:: RECORDS FOR THE TASK ::

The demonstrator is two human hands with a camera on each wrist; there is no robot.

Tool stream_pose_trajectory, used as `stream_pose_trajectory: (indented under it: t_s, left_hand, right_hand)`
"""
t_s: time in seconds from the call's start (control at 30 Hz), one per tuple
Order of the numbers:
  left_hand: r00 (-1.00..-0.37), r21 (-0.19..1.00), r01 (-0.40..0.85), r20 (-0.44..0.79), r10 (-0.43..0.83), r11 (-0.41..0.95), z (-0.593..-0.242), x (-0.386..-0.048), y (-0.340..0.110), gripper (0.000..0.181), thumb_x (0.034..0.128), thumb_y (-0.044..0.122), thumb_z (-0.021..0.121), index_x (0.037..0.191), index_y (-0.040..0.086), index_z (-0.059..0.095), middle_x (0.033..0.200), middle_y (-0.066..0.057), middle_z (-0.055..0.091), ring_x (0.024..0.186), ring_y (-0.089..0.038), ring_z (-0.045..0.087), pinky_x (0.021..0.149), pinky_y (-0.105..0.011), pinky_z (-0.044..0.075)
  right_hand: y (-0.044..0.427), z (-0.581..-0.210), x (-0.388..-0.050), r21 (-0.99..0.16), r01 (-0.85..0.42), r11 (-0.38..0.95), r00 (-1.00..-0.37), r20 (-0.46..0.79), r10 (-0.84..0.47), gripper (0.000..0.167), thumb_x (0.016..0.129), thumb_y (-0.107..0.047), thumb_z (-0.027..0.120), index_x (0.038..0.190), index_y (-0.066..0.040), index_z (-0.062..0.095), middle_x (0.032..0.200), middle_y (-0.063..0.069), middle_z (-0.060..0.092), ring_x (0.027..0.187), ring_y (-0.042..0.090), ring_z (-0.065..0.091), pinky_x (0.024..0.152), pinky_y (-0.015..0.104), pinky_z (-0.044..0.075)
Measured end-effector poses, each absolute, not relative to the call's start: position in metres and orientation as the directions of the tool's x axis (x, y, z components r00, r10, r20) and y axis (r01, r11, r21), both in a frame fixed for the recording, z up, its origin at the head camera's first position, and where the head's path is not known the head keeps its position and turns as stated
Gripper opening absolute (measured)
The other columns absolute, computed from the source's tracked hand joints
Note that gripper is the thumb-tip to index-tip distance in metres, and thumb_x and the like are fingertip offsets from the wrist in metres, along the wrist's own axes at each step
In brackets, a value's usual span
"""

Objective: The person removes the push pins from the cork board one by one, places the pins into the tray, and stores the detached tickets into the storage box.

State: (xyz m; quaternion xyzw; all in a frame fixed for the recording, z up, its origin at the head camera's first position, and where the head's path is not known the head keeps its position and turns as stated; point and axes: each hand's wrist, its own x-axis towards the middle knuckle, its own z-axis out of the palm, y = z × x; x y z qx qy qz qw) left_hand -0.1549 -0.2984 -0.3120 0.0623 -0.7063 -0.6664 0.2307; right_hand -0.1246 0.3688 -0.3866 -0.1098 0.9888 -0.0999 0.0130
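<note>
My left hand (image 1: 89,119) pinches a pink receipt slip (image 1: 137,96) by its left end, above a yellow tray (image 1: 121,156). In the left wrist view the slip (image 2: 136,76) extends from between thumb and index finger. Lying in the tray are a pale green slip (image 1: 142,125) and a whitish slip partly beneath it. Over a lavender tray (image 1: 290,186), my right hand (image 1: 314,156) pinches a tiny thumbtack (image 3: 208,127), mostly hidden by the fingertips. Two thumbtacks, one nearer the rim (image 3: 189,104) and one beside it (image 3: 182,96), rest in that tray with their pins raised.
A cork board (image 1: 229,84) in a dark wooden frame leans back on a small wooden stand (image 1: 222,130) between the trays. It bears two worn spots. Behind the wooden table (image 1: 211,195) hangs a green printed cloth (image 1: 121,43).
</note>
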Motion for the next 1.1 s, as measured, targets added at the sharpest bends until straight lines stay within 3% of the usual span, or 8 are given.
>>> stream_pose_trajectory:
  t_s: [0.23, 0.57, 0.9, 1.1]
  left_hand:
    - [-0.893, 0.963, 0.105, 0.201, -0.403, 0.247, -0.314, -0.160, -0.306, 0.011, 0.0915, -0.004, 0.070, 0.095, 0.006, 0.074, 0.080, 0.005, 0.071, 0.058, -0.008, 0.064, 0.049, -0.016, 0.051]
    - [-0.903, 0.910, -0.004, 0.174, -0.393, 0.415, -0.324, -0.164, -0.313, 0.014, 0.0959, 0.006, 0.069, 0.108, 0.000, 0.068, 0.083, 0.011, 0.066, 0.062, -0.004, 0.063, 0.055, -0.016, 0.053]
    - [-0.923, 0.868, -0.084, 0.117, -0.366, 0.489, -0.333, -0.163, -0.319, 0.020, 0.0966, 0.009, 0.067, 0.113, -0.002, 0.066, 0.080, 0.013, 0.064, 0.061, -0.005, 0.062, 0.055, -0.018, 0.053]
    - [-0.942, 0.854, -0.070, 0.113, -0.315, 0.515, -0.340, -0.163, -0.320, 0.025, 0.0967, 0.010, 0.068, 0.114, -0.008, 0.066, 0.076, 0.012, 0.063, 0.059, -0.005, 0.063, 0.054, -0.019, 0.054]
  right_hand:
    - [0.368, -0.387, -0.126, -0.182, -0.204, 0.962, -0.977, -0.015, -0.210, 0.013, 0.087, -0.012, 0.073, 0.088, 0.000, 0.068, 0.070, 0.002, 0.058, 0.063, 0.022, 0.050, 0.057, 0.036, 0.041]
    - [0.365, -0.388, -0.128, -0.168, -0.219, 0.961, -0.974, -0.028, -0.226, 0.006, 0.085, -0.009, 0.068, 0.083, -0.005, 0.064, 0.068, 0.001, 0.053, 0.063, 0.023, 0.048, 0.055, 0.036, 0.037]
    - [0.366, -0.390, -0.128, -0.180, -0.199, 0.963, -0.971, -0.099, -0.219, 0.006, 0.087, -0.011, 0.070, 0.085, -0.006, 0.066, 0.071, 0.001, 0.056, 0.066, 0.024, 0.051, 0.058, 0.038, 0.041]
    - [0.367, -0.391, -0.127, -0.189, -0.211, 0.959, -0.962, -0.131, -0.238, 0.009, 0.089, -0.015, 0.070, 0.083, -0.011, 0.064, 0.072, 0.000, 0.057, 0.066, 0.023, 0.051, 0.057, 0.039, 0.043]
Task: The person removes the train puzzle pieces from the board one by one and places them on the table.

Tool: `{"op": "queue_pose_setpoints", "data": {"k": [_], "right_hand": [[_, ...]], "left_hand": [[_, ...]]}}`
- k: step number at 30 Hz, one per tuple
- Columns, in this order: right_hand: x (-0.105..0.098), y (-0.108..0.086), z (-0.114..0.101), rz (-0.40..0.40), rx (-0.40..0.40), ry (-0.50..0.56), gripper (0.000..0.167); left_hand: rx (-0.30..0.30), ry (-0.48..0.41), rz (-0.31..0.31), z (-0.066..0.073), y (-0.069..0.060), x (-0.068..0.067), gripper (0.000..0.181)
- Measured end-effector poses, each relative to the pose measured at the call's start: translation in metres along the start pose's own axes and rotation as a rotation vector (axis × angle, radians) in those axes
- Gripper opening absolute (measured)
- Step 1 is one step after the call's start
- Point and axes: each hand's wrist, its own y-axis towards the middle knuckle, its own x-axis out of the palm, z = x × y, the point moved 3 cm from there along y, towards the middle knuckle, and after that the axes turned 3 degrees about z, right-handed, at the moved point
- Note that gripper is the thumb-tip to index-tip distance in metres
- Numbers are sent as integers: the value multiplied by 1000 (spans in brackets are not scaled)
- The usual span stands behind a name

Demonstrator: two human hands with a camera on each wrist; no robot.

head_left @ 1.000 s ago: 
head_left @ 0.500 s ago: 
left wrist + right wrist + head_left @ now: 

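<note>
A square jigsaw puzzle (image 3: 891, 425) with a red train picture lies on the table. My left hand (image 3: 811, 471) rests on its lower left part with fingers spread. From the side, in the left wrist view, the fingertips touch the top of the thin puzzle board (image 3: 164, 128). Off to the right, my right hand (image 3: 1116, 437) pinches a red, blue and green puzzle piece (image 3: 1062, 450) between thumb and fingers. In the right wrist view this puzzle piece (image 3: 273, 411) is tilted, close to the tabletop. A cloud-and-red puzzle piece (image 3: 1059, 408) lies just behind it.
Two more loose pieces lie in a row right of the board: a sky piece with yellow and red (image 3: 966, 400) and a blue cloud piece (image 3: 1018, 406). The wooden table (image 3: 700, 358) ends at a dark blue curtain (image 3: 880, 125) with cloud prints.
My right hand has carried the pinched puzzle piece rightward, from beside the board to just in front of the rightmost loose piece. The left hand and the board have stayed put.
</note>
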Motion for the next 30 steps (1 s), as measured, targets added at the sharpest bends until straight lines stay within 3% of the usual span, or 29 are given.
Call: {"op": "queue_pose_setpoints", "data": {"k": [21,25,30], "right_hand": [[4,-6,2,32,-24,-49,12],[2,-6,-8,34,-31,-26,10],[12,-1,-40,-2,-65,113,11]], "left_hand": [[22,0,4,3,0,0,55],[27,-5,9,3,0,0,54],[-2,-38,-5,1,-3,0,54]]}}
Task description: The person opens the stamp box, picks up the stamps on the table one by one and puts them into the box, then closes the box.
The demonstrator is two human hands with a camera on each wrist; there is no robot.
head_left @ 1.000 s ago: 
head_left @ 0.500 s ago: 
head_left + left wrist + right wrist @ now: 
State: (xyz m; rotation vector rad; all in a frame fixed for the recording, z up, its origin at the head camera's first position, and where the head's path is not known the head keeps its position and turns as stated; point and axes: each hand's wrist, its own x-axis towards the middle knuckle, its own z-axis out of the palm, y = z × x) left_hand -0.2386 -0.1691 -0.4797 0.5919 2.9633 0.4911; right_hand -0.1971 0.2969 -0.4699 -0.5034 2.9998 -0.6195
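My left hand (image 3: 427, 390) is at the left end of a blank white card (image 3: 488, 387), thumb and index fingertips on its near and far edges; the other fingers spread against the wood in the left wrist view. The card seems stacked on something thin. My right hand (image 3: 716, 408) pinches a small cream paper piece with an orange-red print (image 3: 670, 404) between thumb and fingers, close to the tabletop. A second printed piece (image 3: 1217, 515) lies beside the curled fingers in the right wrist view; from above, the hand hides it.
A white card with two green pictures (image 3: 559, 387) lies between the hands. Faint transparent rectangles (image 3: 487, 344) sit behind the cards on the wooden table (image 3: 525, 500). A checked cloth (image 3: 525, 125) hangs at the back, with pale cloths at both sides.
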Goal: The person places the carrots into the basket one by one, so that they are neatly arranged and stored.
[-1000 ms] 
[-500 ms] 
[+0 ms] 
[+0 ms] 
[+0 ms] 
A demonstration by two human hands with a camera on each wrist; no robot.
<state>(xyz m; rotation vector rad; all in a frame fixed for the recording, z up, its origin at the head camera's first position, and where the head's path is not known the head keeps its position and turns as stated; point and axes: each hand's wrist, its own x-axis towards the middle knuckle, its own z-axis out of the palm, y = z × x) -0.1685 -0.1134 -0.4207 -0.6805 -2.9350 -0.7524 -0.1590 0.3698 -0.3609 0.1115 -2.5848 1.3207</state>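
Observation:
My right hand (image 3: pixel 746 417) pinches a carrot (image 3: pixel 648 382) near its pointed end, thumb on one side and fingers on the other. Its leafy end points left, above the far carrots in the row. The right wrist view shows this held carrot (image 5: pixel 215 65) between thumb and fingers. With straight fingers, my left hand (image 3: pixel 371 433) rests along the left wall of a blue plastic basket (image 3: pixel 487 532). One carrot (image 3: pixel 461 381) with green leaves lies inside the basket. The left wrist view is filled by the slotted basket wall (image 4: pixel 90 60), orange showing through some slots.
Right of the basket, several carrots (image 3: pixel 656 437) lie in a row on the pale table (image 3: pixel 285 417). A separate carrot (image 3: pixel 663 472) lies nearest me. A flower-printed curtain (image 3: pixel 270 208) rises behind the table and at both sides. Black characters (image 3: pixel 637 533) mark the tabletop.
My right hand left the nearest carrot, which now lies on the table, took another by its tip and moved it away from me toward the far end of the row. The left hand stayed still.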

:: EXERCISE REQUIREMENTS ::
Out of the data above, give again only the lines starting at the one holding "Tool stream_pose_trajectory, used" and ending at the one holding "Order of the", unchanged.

:: RESPONSE BOX ::
Tool stream_pose_trajectory, used as `stream_pose_trajectory: (indented under it: t_s, left_hand, right_hand)`
"""
t_s: time in seconds from the call's start (control at 30 Hz), one per tuple
Order of the numbers:

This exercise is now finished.